» What you need to do
Return only the lines below starting at the line containing "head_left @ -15" and ending at the line containing "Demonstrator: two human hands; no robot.", both included, exactly as they are and with no pictures.

» Supplied material
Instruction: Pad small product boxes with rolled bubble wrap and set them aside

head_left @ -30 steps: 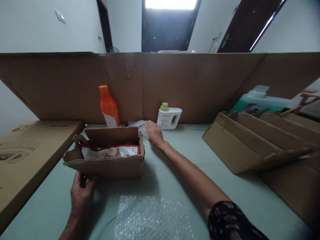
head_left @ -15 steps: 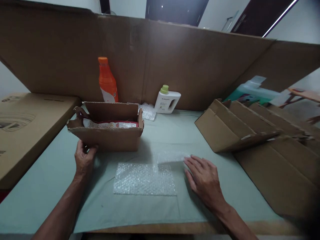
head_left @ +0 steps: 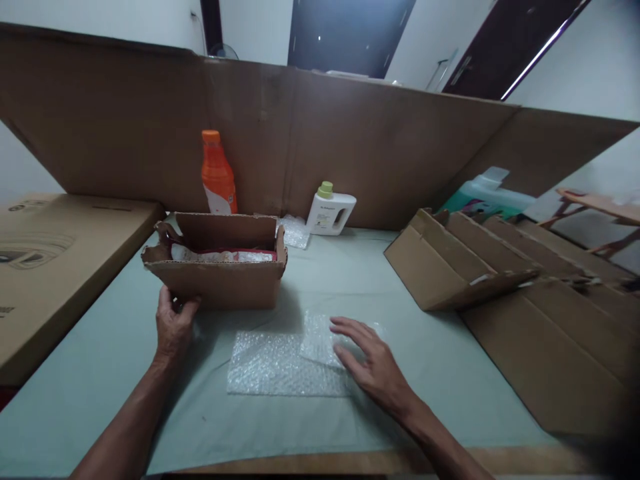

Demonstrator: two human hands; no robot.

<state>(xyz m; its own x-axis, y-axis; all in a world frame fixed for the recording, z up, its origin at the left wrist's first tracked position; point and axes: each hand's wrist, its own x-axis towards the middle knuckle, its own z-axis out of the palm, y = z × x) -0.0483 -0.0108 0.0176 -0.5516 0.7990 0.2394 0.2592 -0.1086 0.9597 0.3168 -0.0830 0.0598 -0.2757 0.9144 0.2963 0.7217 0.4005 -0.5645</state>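
Since the earlier frame the right hand [head_left: 373, 363] has slid left onto the bubble wrap [head_left: 287, 363], fingers flat, seemingly pressing a smaller piece. In front of the wrap, the left hand [head_left: 173, 327] grips the cardboard box [head_left: 220, 283], already filled but unclosed.

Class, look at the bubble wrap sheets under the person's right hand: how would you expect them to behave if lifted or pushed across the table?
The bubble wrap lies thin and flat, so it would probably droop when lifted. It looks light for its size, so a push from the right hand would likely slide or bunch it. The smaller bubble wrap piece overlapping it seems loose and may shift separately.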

» Output for this exercise
head_left @ -15 steps: 
head_left @ +0 steps: 

Demonstrator: two human hands; no robot.

This completes the exercise.